- [What is being asked]:
Find how many lines in the listing below include the word "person". Give that number only.

======== The data ========

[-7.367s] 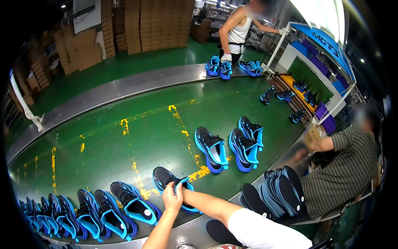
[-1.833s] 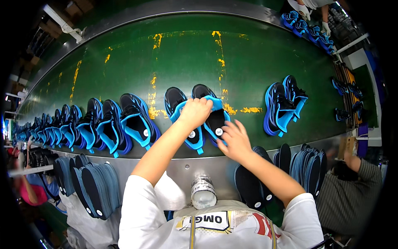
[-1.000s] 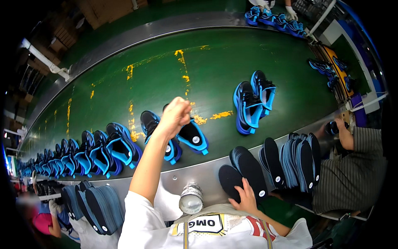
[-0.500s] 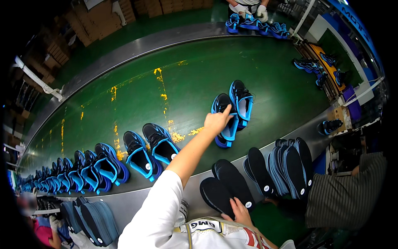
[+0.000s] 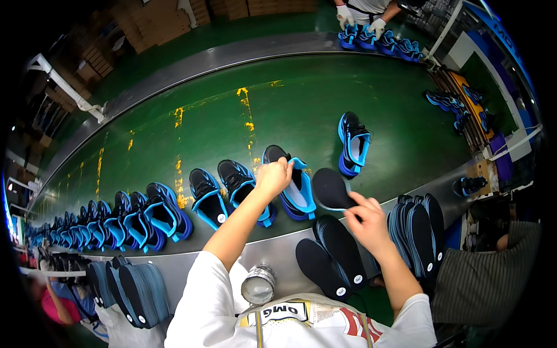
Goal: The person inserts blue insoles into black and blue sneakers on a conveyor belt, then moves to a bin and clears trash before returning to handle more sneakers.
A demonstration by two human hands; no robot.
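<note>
Your left hand is closed on the padded tongue of a black sneaker, its bright blue lining folded open and the footbed pale inside. That shoe sits on the green work surface, toe pointing away from you, heel near the metal ledge. Your right hand pinches an insole between thumb and fingers — matte black on top, thin light edge, rounded end just beside the sneaker's heel; whether the two touch, you cannot tell.

Your left forearm crosses in front of the neighbouring sneaker and hides part of it. Further left, a row of matching sneakers curves away, while a lone sneaker stands beyond the insole on the right. Nearer you, flat black insoles lie in two overlapping piles under your right wrist, with a taller stack of blue-grey-edged insoles beside your right forearm. A clear, shiny container stands close to your shirt. Across the surface, a co-worker's white gloves touch more shoes.
</note>
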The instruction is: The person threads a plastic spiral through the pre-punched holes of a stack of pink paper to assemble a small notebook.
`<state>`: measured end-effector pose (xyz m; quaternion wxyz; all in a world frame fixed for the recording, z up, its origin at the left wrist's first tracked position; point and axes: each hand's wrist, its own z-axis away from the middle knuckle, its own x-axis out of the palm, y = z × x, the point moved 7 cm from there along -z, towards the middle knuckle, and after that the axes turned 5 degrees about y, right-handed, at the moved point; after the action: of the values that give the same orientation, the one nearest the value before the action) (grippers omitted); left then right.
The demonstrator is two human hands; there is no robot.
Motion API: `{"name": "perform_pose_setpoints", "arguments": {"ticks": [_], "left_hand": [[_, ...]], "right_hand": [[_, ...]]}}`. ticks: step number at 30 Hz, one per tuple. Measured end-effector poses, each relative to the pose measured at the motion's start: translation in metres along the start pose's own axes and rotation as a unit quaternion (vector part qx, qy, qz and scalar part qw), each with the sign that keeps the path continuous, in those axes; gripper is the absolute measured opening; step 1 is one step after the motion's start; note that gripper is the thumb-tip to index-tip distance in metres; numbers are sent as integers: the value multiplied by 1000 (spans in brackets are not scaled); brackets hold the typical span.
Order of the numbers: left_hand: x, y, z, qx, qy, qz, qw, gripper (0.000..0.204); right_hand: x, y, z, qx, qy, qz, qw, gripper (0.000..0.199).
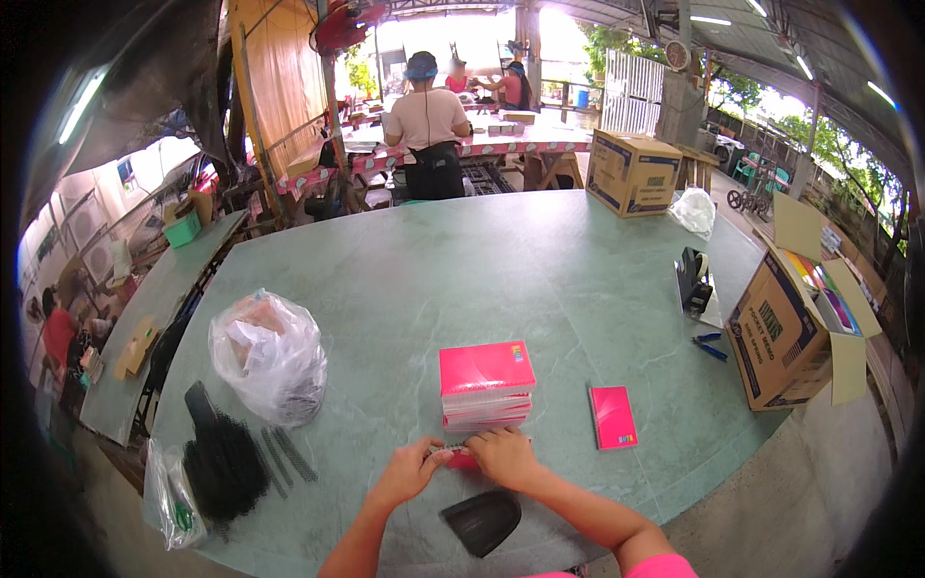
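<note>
Close in front of me, my left hand (416, 470) and my right hand (505, 457) both pinch a small pink notebook (463, 460) along its far edge, where a thin row of binding shows. Fingers cover most of that edge. Just beyond it stands a tall stack of pink notebooks (487, 371) with pale page edges. A single pink notebook (614, 417) lies flat to the right. Nearer to me than my hands rests a dark, rounded wedge-shaped object (482, 522) whose kind I cannot make out.
Left on the green table (385, 260) are a plastic bag (268, 356), a pile of black binding coils (224, 462), and another clear bag (173, 501). To the right are blue-handled pliers (711, 347), a tape dispenser (694, 281), an open carton (782, 328) and a closed carton (632, 173). Co-workers sit beyond.
</note>
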<state>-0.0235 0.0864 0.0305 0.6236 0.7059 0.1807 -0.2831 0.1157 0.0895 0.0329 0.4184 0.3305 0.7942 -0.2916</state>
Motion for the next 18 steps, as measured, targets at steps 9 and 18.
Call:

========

- [Exercise answer]:
2